If the film sounds like it must be visually astonishing, it is. How were these sets constructed to allow so much overhead photography? Where are the cuts being made in the shots that look continuous but must have involved multiple sets? How much digital trickery is used? Like David Fincher, Noé loves to make the camera do impossible things and access impossible locations, and it’s not just to show off. In this case, it’s the best possible way to make Oscar our avatar.

Also like David Fincher, Noé likes to examine the dark, distasteful sides of humanity. “Enter the Void” is about death, but that’s the least shocking of its themes. Incest, abortion, and the sexualization of children are also on the docket, not to mention the various sleazy dynamics between pimps and hookers, dealers and users, masters and slaves. Have you ever thought about how breast-feeding is a natural and wholesome thing between mother and child, but how most adult men are also sexually aroused by breasts? Gaspar Noé has! When a man sleeps with a woman old enough to be his mother, what does it mean? Noé has some theories (as did Sophocles and Freud).

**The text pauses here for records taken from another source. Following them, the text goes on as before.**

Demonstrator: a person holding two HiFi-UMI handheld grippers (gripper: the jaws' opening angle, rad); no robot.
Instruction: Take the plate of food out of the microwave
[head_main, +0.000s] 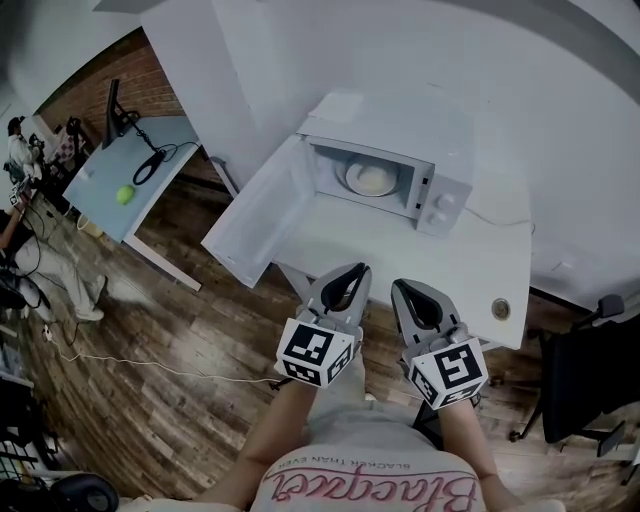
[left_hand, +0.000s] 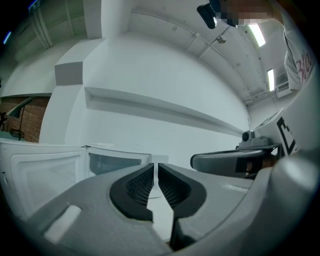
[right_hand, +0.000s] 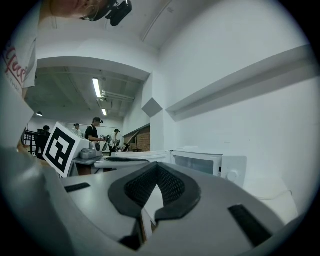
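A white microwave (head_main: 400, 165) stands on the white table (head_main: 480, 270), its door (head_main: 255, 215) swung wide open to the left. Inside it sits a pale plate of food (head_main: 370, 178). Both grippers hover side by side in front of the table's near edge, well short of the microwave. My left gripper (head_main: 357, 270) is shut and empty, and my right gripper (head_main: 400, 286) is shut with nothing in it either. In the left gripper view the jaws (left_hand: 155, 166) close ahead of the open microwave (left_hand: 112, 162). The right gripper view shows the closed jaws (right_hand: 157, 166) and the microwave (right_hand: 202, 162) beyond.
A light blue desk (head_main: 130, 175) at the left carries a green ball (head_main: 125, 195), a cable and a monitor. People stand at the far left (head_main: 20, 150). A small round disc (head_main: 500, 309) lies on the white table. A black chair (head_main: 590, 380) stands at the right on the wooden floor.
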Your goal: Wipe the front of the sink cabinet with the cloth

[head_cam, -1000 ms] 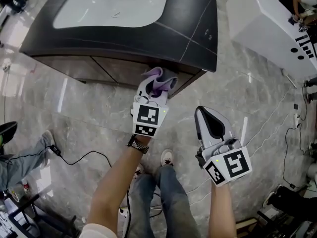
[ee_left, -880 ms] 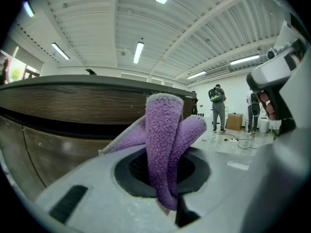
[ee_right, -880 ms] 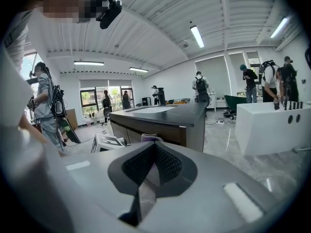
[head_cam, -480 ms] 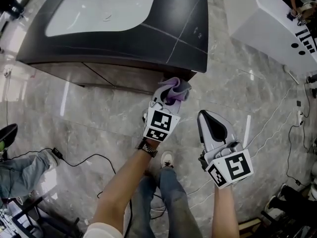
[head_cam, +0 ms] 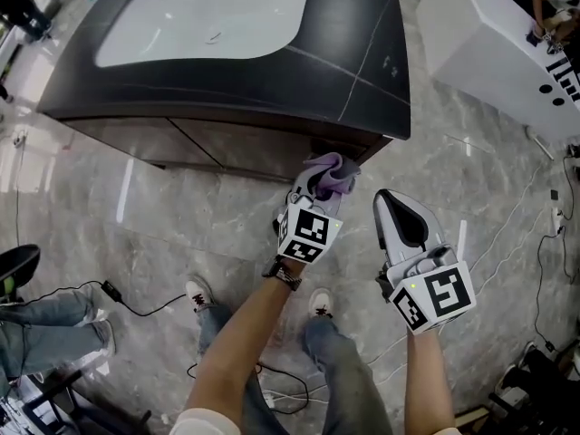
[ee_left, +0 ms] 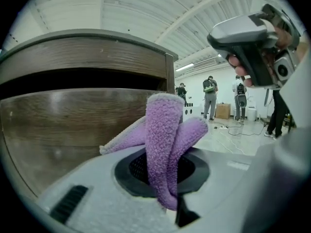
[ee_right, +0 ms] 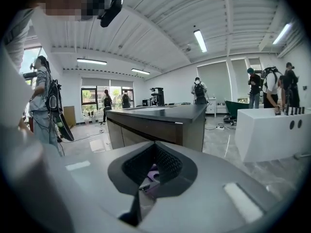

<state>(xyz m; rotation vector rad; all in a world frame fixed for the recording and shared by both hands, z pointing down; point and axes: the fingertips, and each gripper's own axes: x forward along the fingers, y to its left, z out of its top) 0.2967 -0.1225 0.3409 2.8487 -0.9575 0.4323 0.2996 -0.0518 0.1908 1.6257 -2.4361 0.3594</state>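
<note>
Clamping purple cloth (head_cam: pixel 332 167) at cabinet front (head_cam: pixel 227 149), left gripper (head_cam: pixel 316 185)

Premises present as a large open indoor hall in use as a working or test floor, not a home. Evidence: polished grey stone-look floor (head_cam: pixel 227 216) with loose cables (head_cam: pixel 111 290). A freestanding sink cabinet (head_cam: pixel 353 25) and a white unit (head_cam: pixel 489 53) stand apart in open space. Ribbed industrial ceiling (ee_right: pixel 146 28) carries strip lights (ee_right: pixel 200 40). Tall windows (ee_right: pixel 95 98) line the far wall. Several people wearing backpacks (ee_right: pixel 198 92) stand about.
</note>
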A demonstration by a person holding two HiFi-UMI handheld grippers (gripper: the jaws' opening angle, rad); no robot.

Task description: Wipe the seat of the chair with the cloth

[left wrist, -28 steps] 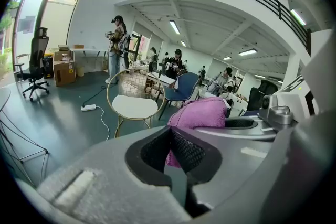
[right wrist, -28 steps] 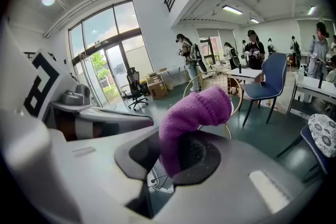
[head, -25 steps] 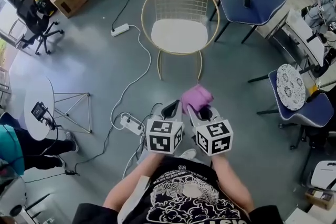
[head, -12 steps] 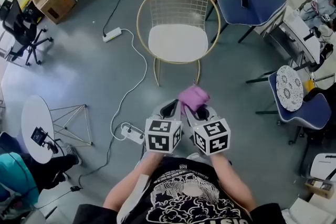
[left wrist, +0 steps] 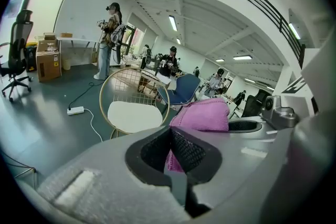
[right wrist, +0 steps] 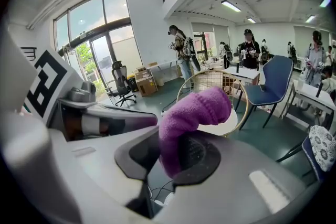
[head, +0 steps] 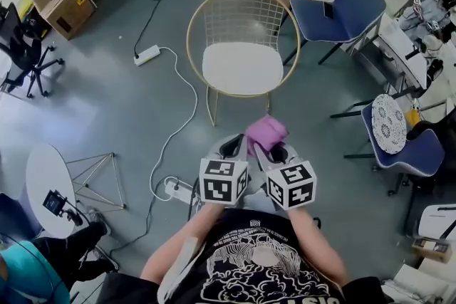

There is plenty of sex on display, some of it titillating but most of it sad or angry or hollow. This, too, is one of Noé’s themes, the idea that sex can mean so many different things, can be good or bad, all depending on who’s involved and what the circumstances are. (See also: the dual nature of breasts.) Some of what Noé does is insanely over the top, though I admit he does take the first-person point of view to its logical extremes. Shocking though some of the events may be, everything fits with what came before. Nothing is gratuitous, nothing comes out of nowhere.

As usual for Noé, parts of “Enter the Void” are hard to watch — only it’s not because they’re graphic or violent but because they consist of nothing more than ethereal sound effects and trippy light displays. It’s how Noé conveys Oscar’s wandering mind, whether the wandering is caused by drugs or death. This sort of thing, logical though it may be in context, can be exasperating, and the film is unquestionably too long anyway. But it’s a powerfully bizarre movie, a psychedelic trip that must be experienced — not just seen and heard but experienced — to be believed.

B+ (2 hrs., 41 min.; Not Rated, probably NC-17 for abundant nudity and a lot of graphic sexuality, some strong violence, a lot of drug use and profanity.)